The important point, said Levinson, is that the short-term changes caused by the pandemic shouldn’t dictate long-term plans. 

“We’re in a moment, a challenging moment,” said Levinson. “But are we going to be designing buildings now, because today we have to put fewer people in elevators? Does that mean the next building I design I’ll have ten more elevators? Of course not!”

That’s why they haven’t made significant changes to any of their projects that are currently underway, including the Terminal Warehouse, a 1.2 million-square-foot complex in Chelsea, the TSX Broadway, a mixed-use hotel in Times Square, and the renovation of the Mastercard headquarters at 150 Fifth Avenue in Flatiron. 

But, that’s not to say they’re ignoring evolving tenant needs. Rather, the firm’s projects already have the health-focused amenities that tenants will want post-COVID-19, such as rooftop gardens, open air patios, and bike amenities, Levinson said. 

“You don’t make decisions in the eye of the storm,” agreed Lapidus. “You’re not redesigning a building for a moment in time if it’s going to last for 50 or 100 years.”

Of course, there is a high probability that the short-term effects of COVID-19 will have longer lasting impacts on certain sectors, for better or for worse, like suburban office, restaurants and retail. While some properties will be distressed, and the city will lose some restaurants and retail businesses, that will mostly be “on the margins,” Levinson said, adding that New York will come back better than before. 

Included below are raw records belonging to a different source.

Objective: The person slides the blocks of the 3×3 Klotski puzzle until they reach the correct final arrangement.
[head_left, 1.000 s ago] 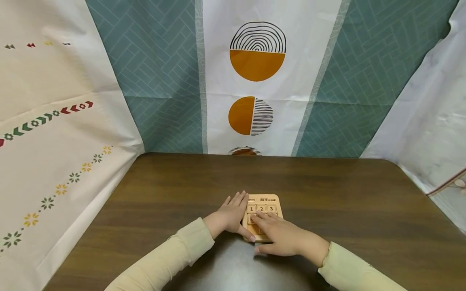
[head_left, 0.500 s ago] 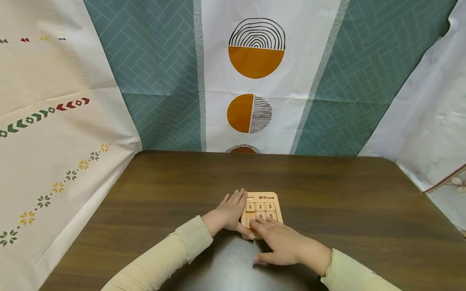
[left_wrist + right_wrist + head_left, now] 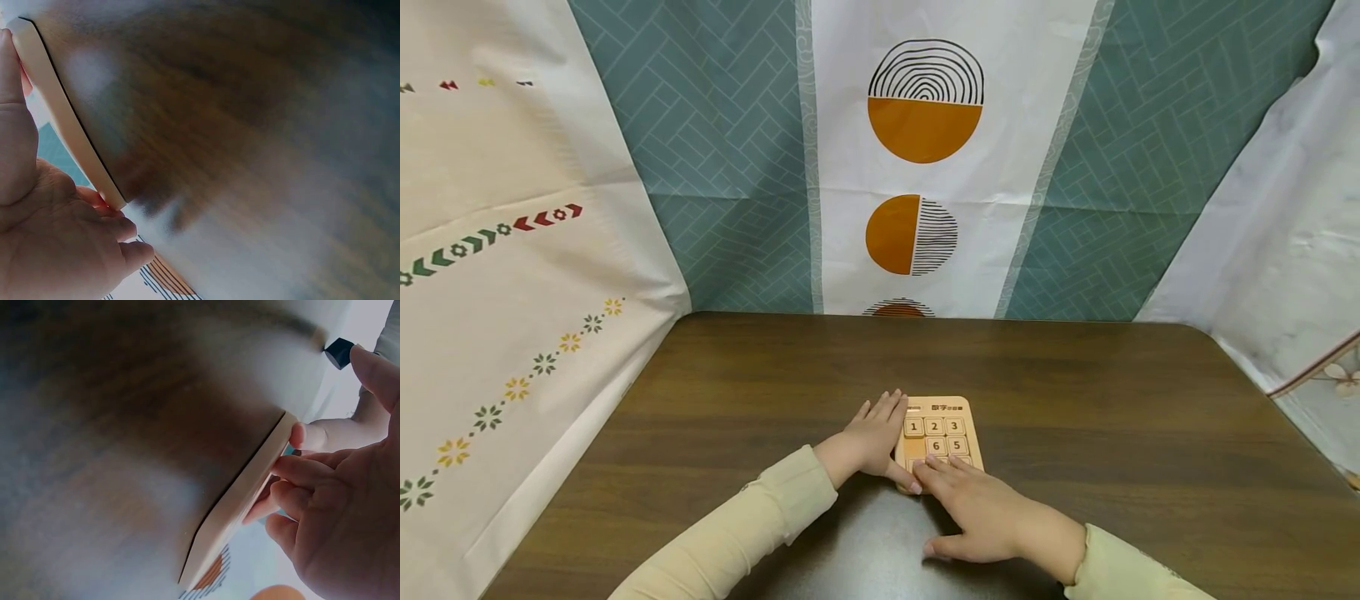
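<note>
A light wooden number sliding puzzle (image 3: 937,401) lies flat on the table in the head view. Tiles 1, 2 and 3 fill its top row. Below them, a bare slot (image 3: 914,448) sits left of tiles 6 (image 3: 936,446) and 5 (image 3: 957,445). My left hand (image 3: 874,444) holds the puzzle's left side, thumb at the near corner and fingers along the edge towards the far corner. My right hand (image 3: 985,512) rests extended fingertips on the lower tiles, hiding most of them, with its thumb apart over the table. Both wrist views show the puzzle's edge from the side.
A dark brown wooden table (image 3: 775,367) surrounds the puzzle. Patterned cloth (image 3: 737,167) hangs behind it, with a white printed cloth (image 3: 535,292) along the left and another pale cloth (image 3: 1285,250) on the right. A small black object (image 3: 339,354) shows near the right thumb.
My right hand has drawn back towards me and lower on the puzzle, uncovering tiles 6 and 5 and the bare slot. My left hand keeps its hold on the side.
</note>
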`<state>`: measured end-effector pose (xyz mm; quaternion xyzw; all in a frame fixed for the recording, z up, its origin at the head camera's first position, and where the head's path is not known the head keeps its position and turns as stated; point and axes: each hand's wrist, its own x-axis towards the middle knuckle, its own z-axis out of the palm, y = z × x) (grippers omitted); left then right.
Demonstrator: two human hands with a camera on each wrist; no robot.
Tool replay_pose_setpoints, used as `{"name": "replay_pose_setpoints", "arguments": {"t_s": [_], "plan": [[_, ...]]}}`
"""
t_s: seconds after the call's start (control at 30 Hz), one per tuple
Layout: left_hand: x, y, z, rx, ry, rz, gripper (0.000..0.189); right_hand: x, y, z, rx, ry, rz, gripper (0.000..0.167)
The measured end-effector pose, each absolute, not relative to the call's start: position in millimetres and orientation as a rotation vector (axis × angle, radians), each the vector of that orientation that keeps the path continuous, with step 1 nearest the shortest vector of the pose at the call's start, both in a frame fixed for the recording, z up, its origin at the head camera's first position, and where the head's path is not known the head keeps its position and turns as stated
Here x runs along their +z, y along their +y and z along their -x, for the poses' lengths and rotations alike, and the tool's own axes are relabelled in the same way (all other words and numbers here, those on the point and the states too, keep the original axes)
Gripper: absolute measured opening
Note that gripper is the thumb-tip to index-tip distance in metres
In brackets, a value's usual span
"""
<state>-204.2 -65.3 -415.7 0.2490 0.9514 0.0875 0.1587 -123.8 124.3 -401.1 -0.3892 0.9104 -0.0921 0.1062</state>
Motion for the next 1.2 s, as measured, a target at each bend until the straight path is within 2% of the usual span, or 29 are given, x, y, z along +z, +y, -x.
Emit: {"name": "replay_pose_setpoints", "arguments": {"t_s": [1.2], "plan": [[-411.0, -64.6, 200.8, 0.274, 2.712, -0.721, 0.125, -399.7, 125.6, 123.8, -0.274, 2.672, 1.136, 0.084]]}}
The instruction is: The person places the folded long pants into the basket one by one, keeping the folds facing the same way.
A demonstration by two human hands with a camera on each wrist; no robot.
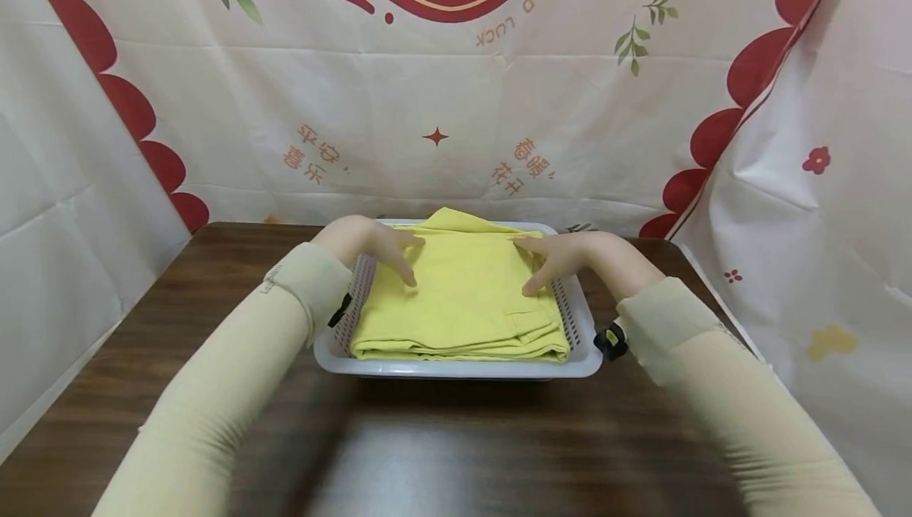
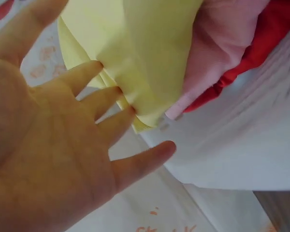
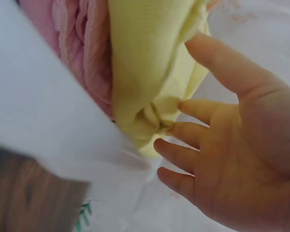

“People talk about New York as being the epicenter of the virus,” said Levinson. “That’s because New York is the epicenter of everything.” 

While L&L might have been ahead of the curve, this is certainly a moment where people are prioritizing health in every aspect of their lives, and that’s true for the role that buildings play in creating healthier environments.

CO brought together a group of people who have been prioritizing health long before the pandemic, including the esteemed architect Norman Foster, a longtime proponent of healthy buildings and the designer of 425 Park Avenue; Rachel Gutter, president of the International WELL Building Institute; Dr. Joseph Allen, an assistant professor at Harvard University’s T.H. Chan School of Public Health who researches healthy buildings and John Macomber a lecturer at Harvard Business School, along with Levinson. 

John Macomber, Dr. Joseph Allen, Norman Foster, Rachel Gutter.
David Levinson, Dr. Joseph Allen, Norman Foster, Rachel Gutter, John Macomber.

 

“This is about lifestyle, it’s about health, which is materially in the air that you breathe, it’s spiritual in terms of the views,” Foster said. “That is an irreversible trend. The pandemic has accelerated it.”

After the birth of the green movement in the sixties, buildings began to reflect that ethos, said Foster. The earliest projects were breathing buildings, they were working with nature, a high emphasis on natural light, on views,” he said. 

Over time, the focus has shifted to “the health of the occupants as opposed to the building’s impact on the environment,” even if some of the practices remained the same. 

At 425 Park for example, said Foster, the core is on the side of the building instead of at its center. That means every floor has direct access to fresh air, and can customize the airflow to its needs. The building also has a variety of spaces, breakout rooms, meditation rooms, and patios to allow for many different uses. 

Gutter explained that the WELL standard looks at both the physical building, and the culture and policies that allow for a healthier workforce. For example, while some buildings offer meditation spaces, many of them are unused. “It’s the intersection of culture and space,” she said. 

Gutter said that since the coronavirus pandemic, the conversation has really shifted to developers and landlords proactively thinking about how to make their buildings safe and healthy. 

“Pre COVID-19, we were talking about recruitment and retention, whether it was attracting the best talent or attracting the best tenants,” she said. “Now the conversation has fundamentally shifted… where WELL and healthy buildings went from sounding like a ‘nice to have,’ sounding like a luxury, to sounding like a matter of life and death.”